With the recent announcement that this acclaimed sports news program is in its final season, it’s worth celebrating Real Sports choice of stories, always an intriguing blend of investigation and feature. This month’s roster features a heartwarming profile of RJ Peete, who at 25 has become one of the most beloved members of the Los Angeles Dodgers’ staff. Diagnosed at 3 with autism, the son of famous parents (former NFL star Rodney Peete and actress Holly Robinson Peete) has pursued his dream and is now a valued attendant in the team’s clubhouse. Other segments include a report on the pressures of being an NFL kicker and an investigation into elite colleges that are favoring athletes over top students in the admissions process.

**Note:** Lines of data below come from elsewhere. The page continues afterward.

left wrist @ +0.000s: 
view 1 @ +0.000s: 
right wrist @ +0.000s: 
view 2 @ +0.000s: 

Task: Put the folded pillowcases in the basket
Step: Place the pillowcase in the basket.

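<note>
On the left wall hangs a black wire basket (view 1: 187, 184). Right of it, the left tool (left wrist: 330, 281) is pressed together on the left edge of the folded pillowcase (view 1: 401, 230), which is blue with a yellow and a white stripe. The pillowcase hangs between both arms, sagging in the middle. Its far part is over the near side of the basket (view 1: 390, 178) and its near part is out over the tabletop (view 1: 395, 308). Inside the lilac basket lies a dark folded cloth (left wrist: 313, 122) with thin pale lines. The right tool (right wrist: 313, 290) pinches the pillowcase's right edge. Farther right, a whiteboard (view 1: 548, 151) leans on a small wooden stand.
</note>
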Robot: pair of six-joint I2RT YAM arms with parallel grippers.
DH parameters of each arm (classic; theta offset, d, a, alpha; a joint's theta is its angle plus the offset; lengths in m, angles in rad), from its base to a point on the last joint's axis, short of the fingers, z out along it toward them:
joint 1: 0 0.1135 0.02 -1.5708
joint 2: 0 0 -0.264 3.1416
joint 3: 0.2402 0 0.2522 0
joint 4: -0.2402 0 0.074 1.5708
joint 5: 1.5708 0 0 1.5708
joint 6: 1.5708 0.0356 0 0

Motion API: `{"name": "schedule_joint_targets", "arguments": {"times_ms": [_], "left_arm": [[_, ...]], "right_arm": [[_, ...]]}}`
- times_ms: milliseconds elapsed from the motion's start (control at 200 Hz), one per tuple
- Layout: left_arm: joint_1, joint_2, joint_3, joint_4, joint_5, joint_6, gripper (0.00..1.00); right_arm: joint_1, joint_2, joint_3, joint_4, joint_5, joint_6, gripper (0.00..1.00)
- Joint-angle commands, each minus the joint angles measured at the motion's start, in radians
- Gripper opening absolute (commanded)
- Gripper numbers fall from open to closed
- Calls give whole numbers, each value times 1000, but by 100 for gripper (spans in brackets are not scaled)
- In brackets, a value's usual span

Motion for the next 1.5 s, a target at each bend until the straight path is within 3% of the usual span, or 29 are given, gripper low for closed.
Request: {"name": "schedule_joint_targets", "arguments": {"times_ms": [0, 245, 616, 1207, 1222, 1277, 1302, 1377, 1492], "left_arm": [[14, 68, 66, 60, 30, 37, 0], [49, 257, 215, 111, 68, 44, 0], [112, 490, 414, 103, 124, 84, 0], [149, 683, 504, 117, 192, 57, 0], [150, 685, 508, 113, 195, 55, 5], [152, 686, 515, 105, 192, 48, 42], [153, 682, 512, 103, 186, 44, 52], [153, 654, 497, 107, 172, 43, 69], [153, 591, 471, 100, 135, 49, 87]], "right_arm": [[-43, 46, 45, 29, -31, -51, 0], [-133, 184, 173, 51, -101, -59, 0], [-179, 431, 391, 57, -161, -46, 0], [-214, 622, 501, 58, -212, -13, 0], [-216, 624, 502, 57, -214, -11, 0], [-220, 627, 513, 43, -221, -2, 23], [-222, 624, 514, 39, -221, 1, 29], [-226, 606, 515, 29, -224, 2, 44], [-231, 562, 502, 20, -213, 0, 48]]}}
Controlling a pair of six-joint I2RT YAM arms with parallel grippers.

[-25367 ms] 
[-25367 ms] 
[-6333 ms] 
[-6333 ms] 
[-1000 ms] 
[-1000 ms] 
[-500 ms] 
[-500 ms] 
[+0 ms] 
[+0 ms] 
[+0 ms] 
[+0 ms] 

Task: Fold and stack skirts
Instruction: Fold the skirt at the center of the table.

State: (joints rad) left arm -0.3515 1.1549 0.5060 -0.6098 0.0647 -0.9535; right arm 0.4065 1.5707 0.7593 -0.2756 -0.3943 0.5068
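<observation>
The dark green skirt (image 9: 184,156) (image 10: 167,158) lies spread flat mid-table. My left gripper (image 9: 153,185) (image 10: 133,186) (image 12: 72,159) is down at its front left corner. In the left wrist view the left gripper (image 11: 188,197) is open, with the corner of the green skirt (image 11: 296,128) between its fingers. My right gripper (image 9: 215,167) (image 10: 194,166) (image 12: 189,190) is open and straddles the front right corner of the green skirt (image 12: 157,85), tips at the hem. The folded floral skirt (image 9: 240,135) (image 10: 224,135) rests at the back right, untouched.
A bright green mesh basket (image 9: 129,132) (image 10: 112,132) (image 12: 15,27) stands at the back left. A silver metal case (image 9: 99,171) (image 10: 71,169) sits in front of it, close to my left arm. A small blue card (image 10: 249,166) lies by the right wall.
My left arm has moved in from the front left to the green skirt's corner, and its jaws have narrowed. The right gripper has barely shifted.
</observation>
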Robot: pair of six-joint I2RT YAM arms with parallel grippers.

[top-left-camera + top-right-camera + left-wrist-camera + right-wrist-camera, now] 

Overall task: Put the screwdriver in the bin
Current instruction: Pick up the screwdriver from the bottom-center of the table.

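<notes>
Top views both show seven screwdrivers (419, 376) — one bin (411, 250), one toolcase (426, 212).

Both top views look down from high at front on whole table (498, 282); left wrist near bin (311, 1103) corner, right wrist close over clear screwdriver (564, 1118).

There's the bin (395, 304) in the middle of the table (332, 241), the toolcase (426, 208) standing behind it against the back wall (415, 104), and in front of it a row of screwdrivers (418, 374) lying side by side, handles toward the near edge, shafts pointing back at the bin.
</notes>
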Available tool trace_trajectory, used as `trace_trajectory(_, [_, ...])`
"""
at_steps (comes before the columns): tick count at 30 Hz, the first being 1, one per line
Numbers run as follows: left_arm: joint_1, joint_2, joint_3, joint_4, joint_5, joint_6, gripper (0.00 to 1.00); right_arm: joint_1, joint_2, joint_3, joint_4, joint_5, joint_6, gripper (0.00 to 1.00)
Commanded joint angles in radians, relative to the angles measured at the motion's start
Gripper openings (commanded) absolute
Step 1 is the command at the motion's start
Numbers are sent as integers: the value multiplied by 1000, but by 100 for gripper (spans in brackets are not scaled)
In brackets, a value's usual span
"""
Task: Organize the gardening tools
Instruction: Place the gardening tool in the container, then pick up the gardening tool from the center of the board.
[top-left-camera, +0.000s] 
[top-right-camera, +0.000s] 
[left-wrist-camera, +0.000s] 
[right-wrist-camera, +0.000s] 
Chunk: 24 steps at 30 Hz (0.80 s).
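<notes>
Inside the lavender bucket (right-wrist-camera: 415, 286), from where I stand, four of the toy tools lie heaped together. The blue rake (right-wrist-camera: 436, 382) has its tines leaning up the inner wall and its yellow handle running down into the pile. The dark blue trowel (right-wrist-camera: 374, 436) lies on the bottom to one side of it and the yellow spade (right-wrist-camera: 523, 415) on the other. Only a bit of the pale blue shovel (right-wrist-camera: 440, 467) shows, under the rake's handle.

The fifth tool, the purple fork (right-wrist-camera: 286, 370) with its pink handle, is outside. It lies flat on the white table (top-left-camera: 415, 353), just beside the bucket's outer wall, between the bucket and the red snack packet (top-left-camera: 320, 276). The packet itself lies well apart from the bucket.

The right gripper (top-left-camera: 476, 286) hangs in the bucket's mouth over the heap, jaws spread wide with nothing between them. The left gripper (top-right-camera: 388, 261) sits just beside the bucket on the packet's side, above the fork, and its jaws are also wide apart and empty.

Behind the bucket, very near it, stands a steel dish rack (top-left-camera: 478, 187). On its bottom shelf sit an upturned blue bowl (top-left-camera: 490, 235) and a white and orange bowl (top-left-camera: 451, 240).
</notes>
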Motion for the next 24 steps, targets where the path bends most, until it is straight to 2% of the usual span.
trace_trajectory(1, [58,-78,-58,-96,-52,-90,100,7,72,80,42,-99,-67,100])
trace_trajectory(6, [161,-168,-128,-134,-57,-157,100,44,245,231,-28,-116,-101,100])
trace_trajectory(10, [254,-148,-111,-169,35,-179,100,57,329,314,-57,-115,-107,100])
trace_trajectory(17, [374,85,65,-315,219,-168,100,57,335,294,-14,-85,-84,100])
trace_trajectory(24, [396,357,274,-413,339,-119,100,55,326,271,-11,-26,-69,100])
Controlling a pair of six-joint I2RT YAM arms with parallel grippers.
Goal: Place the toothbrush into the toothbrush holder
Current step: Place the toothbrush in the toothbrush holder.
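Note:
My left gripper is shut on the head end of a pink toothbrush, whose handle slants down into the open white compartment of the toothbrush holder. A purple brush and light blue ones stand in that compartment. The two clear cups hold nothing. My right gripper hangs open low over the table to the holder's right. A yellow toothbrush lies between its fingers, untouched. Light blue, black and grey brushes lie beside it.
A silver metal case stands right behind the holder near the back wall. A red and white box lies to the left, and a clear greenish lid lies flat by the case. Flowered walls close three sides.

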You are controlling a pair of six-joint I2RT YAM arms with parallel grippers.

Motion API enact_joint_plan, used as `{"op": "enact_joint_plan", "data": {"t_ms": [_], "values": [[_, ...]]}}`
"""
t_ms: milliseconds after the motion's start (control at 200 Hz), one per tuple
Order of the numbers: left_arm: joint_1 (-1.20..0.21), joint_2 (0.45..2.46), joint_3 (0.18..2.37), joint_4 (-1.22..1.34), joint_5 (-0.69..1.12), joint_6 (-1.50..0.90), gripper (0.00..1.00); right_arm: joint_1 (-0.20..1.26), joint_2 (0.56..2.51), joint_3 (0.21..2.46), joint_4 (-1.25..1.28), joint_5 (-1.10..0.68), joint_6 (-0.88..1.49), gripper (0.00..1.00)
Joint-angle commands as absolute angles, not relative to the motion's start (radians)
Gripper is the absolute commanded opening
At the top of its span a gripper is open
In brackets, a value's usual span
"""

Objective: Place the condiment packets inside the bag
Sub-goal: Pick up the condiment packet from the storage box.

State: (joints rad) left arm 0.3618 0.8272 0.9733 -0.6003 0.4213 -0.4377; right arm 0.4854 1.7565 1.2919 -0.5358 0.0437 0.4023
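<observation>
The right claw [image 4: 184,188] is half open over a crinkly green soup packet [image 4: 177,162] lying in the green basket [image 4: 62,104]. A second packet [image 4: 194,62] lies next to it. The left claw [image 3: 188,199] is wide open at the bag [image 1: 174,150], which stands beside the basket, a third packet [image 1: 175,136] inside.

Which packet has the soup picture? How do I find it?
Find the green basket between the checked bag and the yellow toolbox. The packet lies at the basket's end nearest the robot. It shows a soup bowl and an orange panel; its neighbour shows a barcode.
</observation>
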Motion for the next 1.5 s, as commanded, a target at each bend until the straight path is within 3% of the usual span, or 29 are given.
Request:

Ryan Reynolds, Rob McElhenney in 'Welcome to Wrexham' - Season 2
FX

Welcome to Wrexham

Not exactly sports journalism, but highly entertaining, the docuseries about the Welsh soccer team bought by Hollywood’s Ryan Reynolds and Rob McElhenney offers two back-to-back vignettes. The first is a whimsical account of how the vacation of the team’s respected advisor Shaun Harvey is almost ruined by McElhenney’s unexpected visit to Wrexham, with pranks and stunts creating unnecessary chaos. The second episode drills down on the team’s chronic runner-up status, with the Red Dragons adopting a “winning mentality” in their goal to be promoted. (In an amusing aside, longtime Daytime Emmy loser Susan Lucci offers perspective as someone who kept plugging away until finally winning the prize.)

Vladimir Putin
Getty

Frontline

Russian journalists who report on their nation’s invasion of Ukraine as an act of war risk being sentenced to 15 years in prison. A timely edition of Frontline explores Russian president Vladimir Putin’s crackdown on censoring free speech and media, with more than 300 journalists banned and branded “foreign agents” since the invasion. This includes Nobel Prize winner Dmitry Muratov, whose struggle to keep his newspaper alive while protecting his reporters is the focus of this report. “If we give up on democracy, we say yes to war,” Muratov says.

INSIDE TUESDAY TV:

  • Savior Complex (9/8c, HBO): A three-part docuseries (concluding Wednesday) concerns Renee Bach, a young American missionary who founded a medical clinic for malnourished children in Uganda in 2010 but is accused by a whistleblower of treating the sick children herself without a medical degree. Is she doing God’s work, or is she an “angel of death” who succumbed to a “white savior” complex?
  • The Swarm (9/8c, The CW): The slow-burning and disjointed ecological thriller zigs from Vancouver Island to Europe to the South China Sea, investigating bizarre marine behavior in whales, mussels and jellyfish, all while a deadly new strain of mutated bacterium begins infecting people on land.
  • Only Murders in the Building (streaming on Hulu): In Season 3’s penultimate episode of the mystery-comedy, with Loretta (Meryl Streep) arrested but no one satisfied with this turn of events, the trio of amateur sleuths recreates the final moments of Ben’s (Paul Rudd) life in hopes of smoking out the actual killer-or killers.
  • 72 Seconds in Rittenhouse Square (streaming on Paramount+): A three-part docuseries uses never-seen cellphone video footage to try to shed new light on the fatal 2018 encounter of real-estate developer Sean Schellenger and food-delivery courier Michael White in downtown Philadelphia that ended with Schellenger fatally stabbed and White charged with voluntary manslaughter. Was it self-defense in a case of being in the wrong place at the wrong time, or was there more to it?